PUBLICAÇÕES

    JORNAL DIGITAL DOS MEMBROS, ALUNOS E EX-ALUNOS
    40 Novembro 2016  
 
 
NOTÍCIAS DO DEPARTAMENTO

SÍNTESE DOS TRABALHOS APRESENTADOS NO EVENTO ENTRETANTOS 2, NA MESA 3B


MARA CAFFÉ [1]

Sobre ódio, amor e angústia – Cristina Ribeiro Barczinski e Déborah de Paula Souza


Cristina e Déborah refletem sobre o ódio, abordando suas raízes pulsionais, intrapsíquicas e coletivas, dando destaque ao que emergiu a partir das polarizações no campo recente da política brasileira. Apontam as expressões de um ódio nacional arcaico, instituído desde os tempos da colonização e submetido ao recalque através da violência política e da negação sistemática do racismo, este último encoberto pelo imaginário de que somos uma nação mestiça com relações cordiais. As autoras identificam o retorno sistemático ao “nó da nossa história, uma colônia fundada por brancos sobre a matança dos índios e a escravização dos negros”. Como resultado, considerando também o contexto do capitalismo avançado, temos a destruição dos elos associativos que possibilitam o pensamento e a perda da vitalidade da palavra, a “tecelã do tecido social”. Desde a perspectiva de uma psicanálise engajada com os acontecimentos do seu tempo, contrapondo-se à posição ideológica que faz da neutralidade do analista uma condição inerente ao trabalho, as autoras propõem uma escuta aberta aos efeitos nefastos das experiências sociais dessubjetivantes, de modo a “destruir a fábula do país cordial e abrir caminho para o país possível e para os amores possíveis, reconhecendo e nomeando o ódio”. No percurso de suas ideias, Cristina e Déborah mencionam diversas situações políticas como a ditadura civil-militar e a impunidade dos responsáveis por abusos e homicídios; as manifestações de junho de 2013; o movimento recente dos estudantes secundaristas e a ocupação das escolas; a violência policial frente aos movimentos de protesto; o processo de impedimento da presidenta Dilma e os descalabros de políticos como Eduardo Cunha, junto de outros acontecimentos internacionais como a tragédia de grandes contingentes de refugiados e o avanço de Trump nas eleições dos EUA. Em tom de denúncia e desabafo, as autoras sustentam que não há como ficarmos neutros diante de tudo isso.

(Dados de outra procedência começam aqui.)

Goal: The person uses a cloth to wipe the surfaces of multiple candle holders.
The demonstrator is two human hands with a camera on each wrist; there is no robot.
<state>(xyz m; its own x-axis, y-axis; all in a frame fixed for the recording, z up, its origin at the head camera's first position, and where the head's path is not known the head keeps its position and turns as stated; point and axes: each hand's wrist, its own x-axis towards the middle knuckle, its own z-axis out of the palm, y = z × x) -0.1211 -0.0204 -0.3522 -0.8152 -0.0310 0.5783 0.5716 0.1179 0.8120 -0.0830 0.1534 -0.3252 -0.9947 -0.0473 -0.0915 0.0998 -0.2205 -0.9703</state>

<“Brasil mostra a tua cara!” – Cultivo do ódio e condições de possibilidade de pensamento na conjuntura brasileira atual – Maria de Fátima Vicente

Fátima menciona uma situação de intolerância religiosa em que o crime de incitação ao ódio não foi sequer considerado pelo juiz em sua polêmica sentença judicial. Identifica na “atual naturalização jurídica da ocorrência de ataques entre cidadãos” um retrocesso em relação às conquistas da redemocratização do país no período pós-ditadura. A autora reflete sobre as manifestações de junho de 2013, cujas forças revolucionárias foram capitalizadas por um movimento conservador frente ao vazio das respostas do governo. A guerra à corrupção veiculada pela Operação Lava-jato ganhou imenso apoio midiático, visando o impeachment da presidenta Dilma. Desde então, vemos crescer um cultivo ao ódio, que se expande nas manifestações populares entre sujeitos vestidos de vermelho, por um lado, e de amarelo, por outro; nas brigas enfurecidas, nos revides da polícia, nos palavrões dirigidos às autoridades políticas e àqueles que pensam de modo diferente. Forjadas no preconceito e na intolerância, surgem o que Fátima designa como expressões obscenas de ódio, cada vez mais banalizadas no trato social. Tais expressões referem-se às “situações que fazem economia da fala na construção da possibilidade de compartilhamento das diferenças, de resolução das divergências” e são impermeáveis ao argumento, fomentando a violência contra o outro e até mesmo a sua aniquilação.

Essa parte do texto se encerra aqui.